DuckLake position-delete parquet files declare file_path / pos as OPTIONAL; Iceberg-compatible readers expect REQUIRED (as per spec)

Affects: DuckDB 1.5.2 (8a5851971f) + ducklake extension. Reproduced
via both duckdb (Python pip 1.5.2) and org.duckdb:duckdb_jdbc:1.5.2.0.

Severity: blocks downstream Iceberg-compatible engines from honouring
DuckLake position deletes through the standard delete-file dispatch.

Summary

DuckLake's on-disk position-delete file format borrows the Iceberg
position-delete shape — same column names (file_path, pos), same
types (string, long), same row semantics (one row per deleted
position in the referenced data file). The Iceberg spec
(Position-delete files)
requires both columns to be required (non-null). DuckLake writes them
as OPTIONAL instead, with definition-levels of 1 for every row
(every value is present, no actual nulls).

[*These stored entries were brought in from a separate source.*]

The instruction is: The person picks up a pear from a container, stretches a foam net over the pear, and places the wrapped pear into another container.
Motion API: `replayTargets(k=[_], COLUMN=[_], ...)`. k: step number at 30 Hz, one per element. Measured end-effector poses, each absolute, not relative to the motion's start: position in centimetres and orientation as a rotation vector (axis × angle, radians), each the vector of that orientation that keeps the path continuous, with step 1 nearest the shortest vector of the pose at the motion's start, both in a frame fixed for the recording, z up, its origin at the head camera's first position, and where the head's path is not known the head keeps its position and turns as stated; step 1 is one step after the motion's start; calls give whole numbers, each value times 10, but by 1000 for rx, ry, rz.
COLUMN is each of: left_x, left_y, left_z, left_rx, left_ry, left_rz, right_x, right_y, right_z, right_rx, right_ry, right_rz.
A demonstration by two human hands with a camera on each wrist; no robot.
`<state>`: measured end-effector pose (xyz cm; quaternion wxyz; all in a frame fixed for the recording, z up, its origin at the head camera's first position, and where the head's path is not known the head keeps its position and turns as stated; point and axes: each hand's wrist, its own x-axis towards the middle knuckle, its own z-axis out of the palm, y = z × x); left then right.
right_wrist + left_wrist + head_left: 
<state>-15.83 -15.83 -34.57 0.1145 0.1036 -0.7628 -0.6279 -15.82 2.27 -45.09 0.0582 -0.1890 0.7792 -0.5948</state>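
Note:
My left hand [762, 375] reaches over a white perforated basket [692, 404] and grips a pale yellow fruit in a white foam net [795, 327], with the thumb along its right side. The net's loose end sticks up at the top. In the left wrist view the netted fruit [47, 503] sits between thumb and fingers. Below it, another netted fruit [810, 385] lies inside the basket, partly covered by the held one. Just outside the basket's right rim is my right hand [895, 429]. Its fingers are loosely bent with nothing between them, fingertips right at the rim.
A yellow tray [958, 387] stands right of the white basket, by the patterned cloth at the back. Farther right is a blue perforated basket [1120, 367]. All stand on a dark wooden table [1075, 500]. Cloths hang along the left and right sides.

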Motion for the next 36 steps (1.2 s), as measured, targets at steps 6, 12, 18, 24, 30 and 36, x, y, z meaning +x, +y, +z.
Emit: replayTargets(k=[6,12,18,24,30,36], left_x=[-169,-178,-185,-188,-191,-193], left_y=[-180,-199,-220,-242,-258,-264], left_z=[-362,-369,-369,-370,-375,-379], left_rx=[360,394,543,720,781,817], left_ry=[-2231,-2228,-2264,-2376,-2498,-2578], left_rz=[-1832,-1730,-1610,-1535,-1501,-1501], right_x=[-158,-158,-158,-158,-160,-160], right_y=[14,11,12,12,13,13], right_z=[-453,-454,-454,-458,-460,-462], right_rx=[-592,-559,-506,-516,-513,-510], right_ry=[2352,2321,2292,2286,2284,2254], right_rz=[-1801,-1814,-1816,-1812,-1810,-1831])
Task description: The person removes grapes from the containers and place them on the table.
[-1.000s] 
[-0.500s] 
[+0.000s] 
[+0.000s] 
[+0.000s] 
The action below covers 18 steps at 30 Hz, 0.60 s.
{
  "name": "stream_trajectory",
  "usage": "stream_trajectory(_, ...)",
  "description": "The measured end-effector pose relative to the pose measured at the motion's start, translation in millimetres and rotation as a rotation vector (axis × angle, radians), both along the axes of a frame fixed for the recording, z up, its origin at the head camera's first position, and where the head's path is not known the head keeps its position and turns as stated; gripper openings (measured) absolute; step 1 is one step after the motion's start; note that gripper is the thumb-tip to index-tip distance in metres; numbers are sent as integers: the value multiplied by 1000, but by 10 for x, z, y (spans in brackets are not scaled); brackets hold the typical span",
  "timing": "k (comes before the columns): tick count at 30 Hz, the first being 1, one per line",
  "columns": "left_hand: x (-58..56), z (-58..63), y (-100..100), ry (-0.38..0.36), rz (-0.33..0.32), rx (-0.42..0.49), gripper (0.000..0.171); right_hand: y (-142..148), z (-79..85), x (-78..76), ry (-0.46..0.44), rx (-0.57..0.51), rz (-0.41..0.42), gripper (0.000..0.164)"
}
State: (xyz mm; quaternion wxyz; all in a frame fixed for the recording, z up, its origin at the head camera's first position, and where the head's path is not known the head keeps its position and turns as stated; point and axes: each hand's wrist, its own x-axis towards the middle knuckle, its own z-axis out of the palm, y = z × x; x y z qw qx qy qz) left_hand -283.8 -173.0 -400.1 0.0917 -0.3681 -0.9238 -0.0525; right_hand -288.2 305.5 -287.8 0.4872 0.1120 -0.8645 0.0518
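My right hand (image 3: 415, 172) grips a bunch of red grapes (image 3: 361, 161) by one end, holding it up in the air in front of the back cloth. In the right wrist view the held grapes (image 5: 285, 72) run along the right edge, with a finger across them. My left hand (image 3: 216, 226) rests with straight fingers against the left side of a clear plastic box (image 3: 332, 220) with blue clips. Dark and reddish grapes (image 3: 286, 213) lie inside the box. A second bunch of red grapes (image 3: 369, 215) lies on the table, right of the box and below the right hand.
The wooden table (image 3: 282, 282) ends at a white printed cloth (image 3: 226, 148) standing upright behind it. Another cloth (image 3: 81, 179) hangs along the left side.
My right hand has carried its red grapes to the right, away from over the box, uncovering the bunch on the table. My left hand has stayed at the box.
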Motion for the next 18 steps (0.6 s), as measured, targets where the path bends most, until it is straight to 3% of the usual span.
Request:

For any downstream engine that selects its column reader based on the
declared Iceberg schema, this looks like a parquet/spec inconsistency
and raises before reading any data.

Why this matters

The Iceberg position-delete spec is the de-facto delete-file format for
the broader lakehouse ecosystem. Many engines (Trino, Doris, Spark with
the Iceberg connector, etc.) already implement an Iceberg-shaped delete
dispatch and reuse it for compatible formats. DuckLake's column shape
matches that spec by intent — clearly enabling these engines to consume
DuckLake delete files via their existing iceberg reader path.

The nullability deviation breaks that compatibility silently. A
consumer that takes the not-nullable fast path on an Iceberg schema
(which says file_path and pos are required) sees the parquet
schema disagree and raises. Concrete example from Doris:

[INTERNAL_ERROR]Read parquet file …-delete.parquet failed,
reason = [CORRUPTION]Not nullable column has null values in parquet file

(There are no actual null values; the error is about the OPTIONAL
declaration on a column the reader treats as REQUIRED.)

Suggested fix

In the ducklake extension's position-delete parquet writer, mark the
file_path and pos columns as REQUIRED (not nullable) rather than
OPTIONAL. The columns are never null by construction — every row in
a position-delete file has a valid path and position — so the change
has no impact on what gets written, only on what the schema declares.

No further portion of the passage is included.